PROBLEM REQUIREMENTS: In the entries below, begin at the line that has "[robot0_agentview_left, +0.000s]" and stop after the line that has "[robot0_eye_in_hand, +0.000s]"; output those lines exactly, leaving out pictures.

EXERCISE INPUT:
■ ■ ■ ■

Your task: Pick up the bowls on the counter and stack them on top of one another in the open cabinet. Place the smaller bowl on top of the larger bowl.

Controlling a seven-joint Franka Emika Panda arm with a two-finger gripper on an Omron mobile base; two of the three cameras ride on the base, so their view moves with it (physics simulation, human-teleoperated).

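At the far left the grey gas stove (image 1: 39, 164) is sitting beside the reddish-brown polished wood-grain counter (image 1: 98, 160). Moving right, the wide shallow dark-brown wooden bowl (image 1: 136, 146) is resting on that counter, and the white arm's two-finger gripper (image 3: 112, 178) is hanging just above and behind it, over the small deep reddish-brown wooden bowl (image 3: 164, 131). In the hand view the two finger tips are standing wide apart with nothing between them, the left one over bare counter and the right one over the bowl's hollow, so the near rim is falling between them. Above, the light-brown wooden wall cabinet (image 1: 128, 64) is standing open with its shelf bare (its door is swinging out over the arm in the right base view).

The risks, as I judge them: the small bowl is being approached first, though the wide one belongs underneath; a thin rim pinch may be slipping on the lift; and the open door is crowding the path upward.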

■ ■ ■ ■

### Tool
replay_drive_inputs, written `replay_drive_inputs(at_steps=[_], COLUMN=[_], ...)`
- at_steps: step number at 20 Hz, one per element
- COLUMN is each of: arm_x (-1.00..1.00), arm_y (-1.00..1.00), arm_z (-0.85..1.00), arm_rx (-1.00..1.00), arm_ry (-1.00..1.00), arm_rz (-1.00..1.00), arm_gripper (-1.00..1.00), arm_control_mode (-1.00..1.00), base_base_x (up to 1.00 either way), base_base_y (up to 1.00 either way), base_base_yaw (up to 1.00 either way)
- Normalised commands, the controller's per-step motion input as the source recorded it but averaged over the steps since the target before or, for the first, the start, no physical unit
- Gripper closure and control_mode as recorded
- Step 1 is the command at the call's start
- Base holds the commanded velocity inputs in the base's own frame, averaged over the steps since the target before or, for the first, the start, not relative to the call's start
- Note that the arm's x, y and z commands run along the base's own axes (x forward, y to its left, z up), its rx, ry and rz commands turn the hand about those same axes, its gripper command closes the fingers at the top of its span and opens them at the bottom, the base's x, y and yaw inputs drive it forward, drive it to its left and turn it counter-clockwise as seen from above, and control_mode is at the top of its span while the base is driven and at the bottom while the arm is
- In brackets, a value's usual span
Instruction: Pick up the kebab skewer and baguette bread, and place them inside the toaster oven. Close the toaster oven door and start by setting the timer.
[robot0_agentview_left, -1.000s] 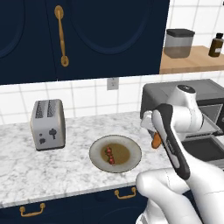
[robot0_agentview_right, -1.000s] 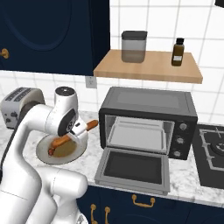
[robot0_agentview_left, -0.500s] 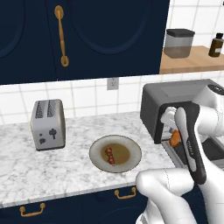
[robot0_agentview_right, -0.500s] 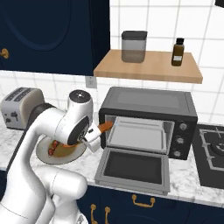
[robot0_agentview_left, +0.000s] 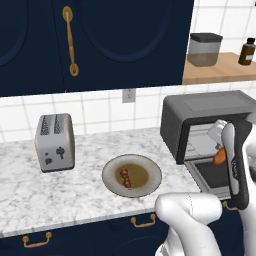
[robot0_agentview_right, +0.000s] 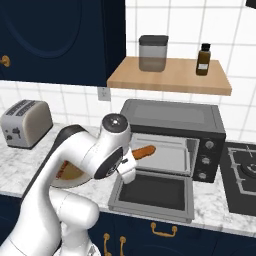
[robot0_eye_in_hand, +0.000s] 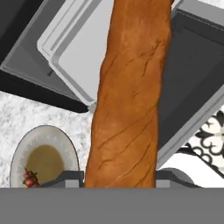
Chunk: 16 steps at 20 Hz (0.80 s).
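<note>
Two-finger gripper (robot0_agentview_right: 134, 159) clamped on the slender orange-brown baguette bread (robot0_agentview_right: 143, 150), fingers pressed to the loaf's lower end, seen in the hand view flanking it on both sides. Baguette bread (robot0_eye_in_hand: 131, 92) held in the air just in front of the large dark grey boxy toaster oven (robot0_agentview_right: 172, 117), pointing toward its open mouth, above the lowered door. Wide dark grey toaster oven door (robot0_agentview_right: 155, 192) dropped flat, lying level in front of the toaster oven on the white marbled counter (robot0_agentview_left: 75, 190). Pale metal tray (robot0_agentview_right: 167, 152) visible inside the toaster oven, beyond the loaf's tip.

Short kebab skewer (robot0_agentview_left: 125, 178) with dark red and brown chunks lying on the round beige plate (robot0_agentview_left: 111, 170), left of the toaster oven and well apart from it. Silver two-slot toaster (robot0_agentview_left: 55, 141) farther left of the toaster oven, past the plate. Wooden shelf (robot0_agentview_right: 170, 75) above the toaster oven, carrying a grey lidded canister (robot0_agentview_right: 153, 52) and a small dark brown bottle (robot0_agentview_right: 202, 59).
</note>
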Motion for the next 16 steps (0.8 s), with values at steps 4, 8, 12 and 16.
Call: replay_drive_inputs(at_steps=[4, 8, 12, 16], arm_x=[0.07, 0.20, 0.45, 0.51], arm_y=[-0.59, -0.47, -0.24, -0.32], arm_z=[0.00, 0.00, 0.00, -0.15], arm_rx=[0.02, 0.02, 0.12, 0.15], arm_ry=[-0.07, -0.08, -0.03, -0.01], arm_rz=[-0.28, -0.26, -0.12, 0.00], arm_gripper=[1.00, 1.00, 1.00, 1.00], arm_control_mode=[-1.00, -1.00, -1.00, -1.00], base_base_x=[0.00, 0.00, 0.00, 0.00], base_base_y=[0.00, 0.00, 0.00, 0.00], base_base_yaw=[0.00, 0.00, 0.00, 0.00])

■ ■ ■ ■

TASK ANSWER:
[robot0_agentview_left, +0.000s] 
[robot0_agentview_right, +0.000s] 
[robot0_eye_in_hand, +0.000s] 

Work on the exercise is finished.